Es ist ein ärmliches staubiges Städtchen, das nicht besonders viel zu bieten hat. Nur fünf Kilometer Luftlinie vom Gaza-Streifen entfernt, sitzt den 23.000 Einwohnern die Angst ständig im Nacken. Psychologen gehen davon aus, dass fast jeder Zweite schwer traumatisiert ist und unter einem Stress-Syndrom leidet. Es gibt Kinder und Jugendliche, die wieder ins Bett nässen, manche von ihnen sind schon 16 Jahre alt. Die wenigsten Gebäude der Kindergärten und Schulen sind schusssicher verstärkt, es fehlt das Geld. Deshalb sind sie seit über einer Woche geschlossen. In diesen Tagen gleicht Sderot gänzlich einer Geisterstadt, nur hier und da huscht jemand über die Straße um die nötigsten Lebensmittel einzukaufen. Auf den Spielplätzen verfallen die Geräte, die Schaukeln quietschen, keiner kümmert sich. Warum auch, niemand geht mehr hin.
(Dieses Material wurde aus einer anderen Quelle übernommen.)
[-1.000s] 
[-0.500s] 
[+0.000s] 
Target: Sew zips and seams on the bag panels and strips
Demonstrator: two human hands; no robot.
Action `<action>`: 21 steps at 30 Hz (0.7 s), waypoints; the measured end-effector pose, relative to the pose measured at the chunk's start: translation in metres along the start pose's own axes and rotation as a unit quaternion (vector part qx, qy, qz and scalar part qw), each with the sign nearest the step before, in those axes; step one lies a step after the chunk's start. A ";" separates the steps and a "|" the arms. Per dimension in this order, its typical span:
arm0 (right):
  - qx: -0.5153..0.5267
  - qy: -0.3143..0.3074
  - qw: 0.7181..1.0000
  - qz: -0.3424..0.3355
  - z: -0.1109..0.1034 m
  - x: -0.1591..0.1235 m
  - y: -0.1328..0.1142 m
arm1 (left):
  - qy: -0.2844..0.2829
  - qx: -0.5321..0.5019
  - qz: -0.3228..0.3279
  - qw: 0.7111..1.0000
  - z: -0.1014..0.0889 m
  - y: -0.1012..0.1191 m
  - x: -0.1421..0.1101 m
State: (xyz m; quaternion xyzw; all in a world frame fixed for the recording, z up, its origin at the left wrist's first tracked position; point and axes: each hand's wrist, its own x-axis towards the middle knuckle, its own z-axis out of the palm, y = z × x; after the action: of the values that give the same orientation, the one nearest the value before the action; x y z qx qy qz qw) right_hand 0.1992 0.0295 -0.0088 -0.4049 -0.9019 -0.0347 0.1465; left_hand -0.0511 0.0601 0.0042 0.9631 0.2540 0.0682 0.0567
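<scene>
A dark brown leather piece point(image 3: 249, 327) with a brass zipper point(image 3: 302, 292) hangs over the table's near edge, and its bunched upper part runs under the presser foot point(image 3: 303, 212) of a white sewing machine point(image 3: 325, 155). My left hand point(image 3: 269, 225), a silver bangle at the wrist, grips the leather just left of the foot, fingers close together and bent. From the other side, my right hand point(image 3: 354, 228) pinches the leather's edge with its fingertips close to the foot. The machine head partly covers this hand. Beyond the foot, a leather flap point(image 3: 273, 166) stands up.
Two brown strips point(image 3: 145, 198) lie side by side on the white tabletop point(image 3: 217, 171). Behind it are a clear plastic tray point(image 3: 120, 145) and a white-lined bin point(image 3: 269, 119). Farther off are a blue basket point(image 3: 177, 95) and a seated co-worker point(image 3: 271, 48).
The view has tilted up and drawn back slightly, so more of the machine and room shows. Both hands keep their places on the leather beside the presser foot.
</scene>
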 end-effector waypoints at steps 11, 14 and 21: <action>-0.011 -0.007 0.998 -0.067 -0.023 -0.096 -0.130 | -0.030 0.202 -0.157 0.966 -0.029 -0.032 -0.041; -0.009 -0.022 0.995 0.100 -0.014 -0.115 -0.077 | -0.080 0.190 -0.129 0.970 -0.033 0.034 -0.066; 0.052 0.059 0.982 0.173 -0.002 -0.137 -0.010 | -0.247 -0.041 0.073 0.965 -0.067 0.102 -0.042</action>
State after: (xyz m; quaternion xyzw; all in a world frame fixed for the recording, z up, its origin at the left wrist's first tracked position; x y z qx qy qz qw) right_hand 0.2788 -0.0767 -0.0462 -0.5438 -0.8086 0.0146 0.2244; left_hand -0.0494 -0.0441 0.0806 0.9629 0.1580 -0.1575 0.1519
"Man kann das Leben nicht immer wieder anhalten", sagt Mosche Levi, der seit 20 Jahren hier lebt. "Bis auf wenige Atempausen befinden wir uns praktisch ständig unter Beschuss. Das ist nicht gesund für die Seele, wir werden hier noch alle wahnsinnig. Aber auch wir müssen arbeiten, in die Schule gehen, einkaufen, essen, trinken. Wir können doch nicht von Bomben leben." Levi ist traurig über den Kriegszustand, aber überzeugt, dass die Offensive gegen die Hamas die einzige Möglichkeit ist, die Raketen endlich zu stoppen. "Warum soll Israel sich noch zurückhalten? Wir haben schon viel zu lange nicht reagiert. Jetzt muss ein für alle Mal Schluss damit sein. Wir wehren uns - und es ist höchste Zeit. Hamas hat uns in diese Situation gebracht."
"Keine Nation der Welt würde den Zustand tolerieren, seine Zivilbevölkerung in ständigem Terror leben zu lassen", machte Oppositionsführer Benjamin Netanjahu klar. Am Sonntag ließ Ministerpräsident Ehud Olmert verlauten, dass Israel nichts gegen die Zivilbevölkerung Gazas habe, die Bodeninvasion jedoch unvermeidbar gewesen sei. Nach Angaben der Armee sind die Zivilisten vor jedem Einsatz mit Flugblättern gewarnt worden. Ziel der Operation sei es, Hamas' Infrastruktur samt Abschussbasen zu zerstören, um die permanente Bedrohung der israelischen Bevölkerung zu stoppen, erklärte Verteidigungsminister Ehud Barak. Zwar steht die überwiegende Mehrheit der Israelis voll und ganz hinter der Militäroperation, doch auch Kritiker lassen von sich hören. Am Samstagabend nach dem Ende des jüdischen Schabbats versammelten sich Tausende linksgerichteter Kriegsgegner auf dem Rabin-Platz im Herzen Tel Avivs, um ihrem Unmut über die Regierungspolitik Luft zu machen. Sie wollen weiterhin auf Dialog setzen, nicht auf Bomben.

Mosche Levis Tochter Maja kennt kein Leben ohne Raketen. Sie besucht die dritte Klasse der Grundschule von Sderot, wenn sie denn geöffnet ist. Auf dem Schulhof dürfen sich die Schüler lediglich in Reichweite des Sicherheitsraumes bewegen. "Wenn wir Gummitwist spielen, machen wir das meist direkt am Bunker", erzählt die Neunjährige. Alle paar Wochen veranstalten die Schulen und Kindergärten Übungen, was genau im Alarmfall zu tun ist. "Aber wir wissen das alle schon, denn es passiert ja andauernd", sagt Maja. Sie würde gern öfter mit ihren Freundinnen draußen sein. Ihre Eltern winken ab. "Zu gefährlich", sagt Vater Mosche. Deshalb spielt sie meist in ihrem Zimmer. Dort hat sie ein wunderschönes Himmelbett. Darin schlafen darf sie nicht. "Auch zu gefährlich."